TASK DETAILS.
Set down the data below word for word, and leave the images aside.

********************

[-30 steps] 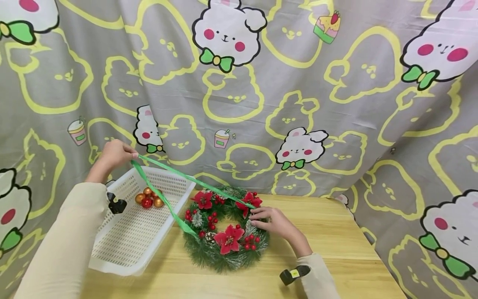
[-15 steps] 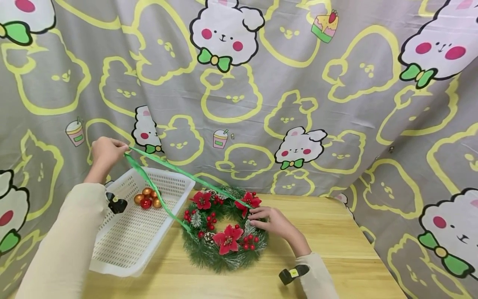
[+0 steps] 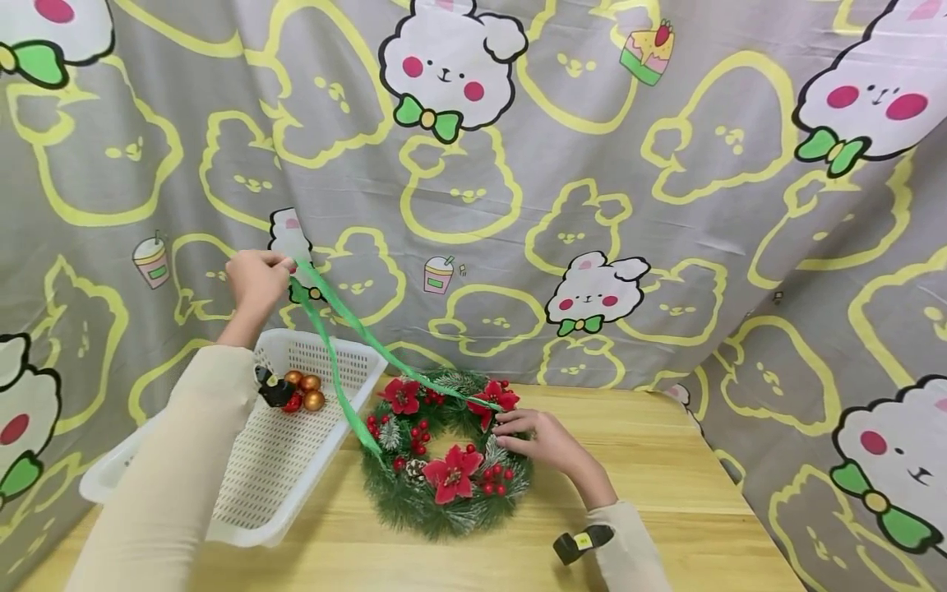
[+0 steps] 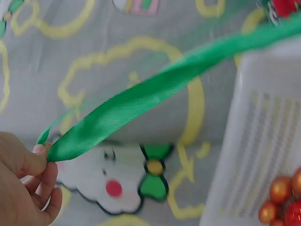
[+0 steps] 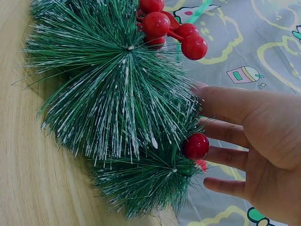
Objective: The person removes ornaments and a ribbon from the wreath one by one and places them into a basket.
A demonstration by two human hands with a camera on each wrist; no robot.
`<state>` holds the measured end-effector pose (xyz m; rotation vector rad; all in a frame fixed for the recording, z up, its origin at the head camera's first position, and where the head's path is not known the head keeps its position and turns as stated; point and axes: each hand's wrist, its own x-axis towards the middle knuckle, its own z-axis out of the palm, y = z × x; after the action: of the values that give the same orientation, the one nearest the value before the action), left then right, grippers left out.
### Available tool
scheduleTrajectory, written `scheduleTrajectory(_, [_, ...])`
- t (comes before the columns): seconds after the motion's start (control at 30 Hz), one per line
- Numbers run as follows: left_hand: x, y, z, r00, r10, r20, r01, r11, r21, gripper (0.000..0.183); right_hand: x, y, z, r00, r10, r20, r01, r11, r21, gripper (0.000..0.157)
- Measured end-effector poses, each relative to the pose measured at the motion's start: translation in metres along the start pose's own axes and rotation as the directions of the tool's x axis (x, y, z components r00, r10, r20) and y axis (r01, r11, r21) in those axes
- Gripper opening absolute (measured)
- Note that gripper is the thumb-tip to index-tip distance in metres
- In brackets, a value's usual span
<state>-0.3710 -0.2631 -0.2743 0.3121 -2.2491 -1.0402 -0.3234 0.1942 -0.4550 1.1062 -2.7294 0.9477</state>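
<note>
High over the basket, my left hand (image 3: 259, 281) pinches a green ribbon (image 4: 122, 110) between thumb and fingertips. Two strands of the ribbon slope down from it to a Christmas wreath (image 3: 459, 514) lying on the table. One strand meets the wreath's left side, the other its right side near a red flower. Red poinsettias (image 3: 453, 474), red berries (image 5: 156, 24), frosted sprigs and a pinecone (image 3: 416, 469) decorate the wreath. My right hand (image 3: 543, 440) rests at the wreath's right side with its fingers extended; in the right wrist view the fingertips reach the needles beside a berry.
A white perforated basket (image 3: 277, 526) stands left of the wreath, partly behind my left sleeve. Several gold and red baubles (image 3: 314, 400) lie in it. Beyond the wooden table (image 3: 666, 510) hangs a grey curtain (image 3: 473, 329) with bunny prints.
My left hand shifted slightly left, then moved right and up with the ribbon, whose strands now hang slacker and steeper. My right hand and the wreath have stayed in place.
</note>
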Motion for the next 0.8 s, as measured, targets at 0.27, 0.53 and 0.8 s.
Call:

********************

WRITTEN SOLUTION.
[-30 steps] 
[-15 steps] 
[+0 steps] 
[+0 steps] 
[+0 steps] 
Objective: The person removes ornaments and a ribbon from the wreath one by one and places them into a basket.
A demonstration by two human hands with a camera on each wrist; no robot.
`<state>` holds the measured end-effector pose (xyz m; rotation vector rad; all in a frame fixed for the recording, z up, its origin at the head camera's first position, and where the head's path is not known the head keeps its position and turns as stated; point and axes: each hand's wrist, its own x-axis towards the middle knuckle, its own z-axis out of the palm, y = z × x; after the action: of the values that give the same orientation, the one nearest the value before the action), left then right, grippers left out.
### Available tool
scheduleTrajectory, written `scheduleTrajectory(_, [_, ...])`
- t (comes before the columns): seconds after the motion's start (control at 30 Hz), one per line
- Numbers run as follows: left_hand: x, y, z, r00, r10, r20, r01, r11, r21, gripper (0.000..0.183); right_hand: x, y, z, r00, r10, r20, r01, r11, r21, gripper (0.000..0.157)
- Measured end-effector poses, each relative to the pose measured at the motion's start: translation in metres along the start pose's own axes and rotation as the directions of the tool's x axis (x, y, z components r00, r10, r20) and y axis (r01, r11, r21) in those axes
- Gripper opening absolute (measured)
- Note that gripper is the thumb-tip to index-tip distance in metres
- In brackets, a value's usual span
<state>-0.3710 -0.2631 -0.2743 0.3121 -2.2491 -1.0402 -0.3234 0.1942 -0.4550 1.1062 -2.7294 0.9477</state>
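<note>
High over the basket, my left hand (image 3: 259, 281) pinches a green ribbon (image 4: 122, 110) between thumb and fingertips. Two strands of the ribbon slope down from it to a Christmas wreath (image 3: 459, 514) lying on the table. One strand meets the wreath's left side, the other its right side near a red flower. Red poinsettias (image 3: 453, 474), red berries (image 5: 156, 24), frosted sprigs and a pinecone (image 3: 416, 469) decorate the wreath. My right hand (image 3: 543, 440) rests at the wreath's right side with its fingers extended; in the right wrist view the fingertips reach the needles beside a berry.
A white perforated basket (image 3: 277, 526) stands left of the wreath, partly behind my left sleeve. Several gold and red baubles (image 3: 314, 400) lie in it. Beyond the wooden table (image 3: 666, 510) hangs a grey curtain (image 3: 473, 329) with bunny prints.
My left hand shifted slightly left, then moved right and up with the ribbon, whose strands now hang slacker and steeper. My right hand and the wreath have stayed in place.
</note>
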Motion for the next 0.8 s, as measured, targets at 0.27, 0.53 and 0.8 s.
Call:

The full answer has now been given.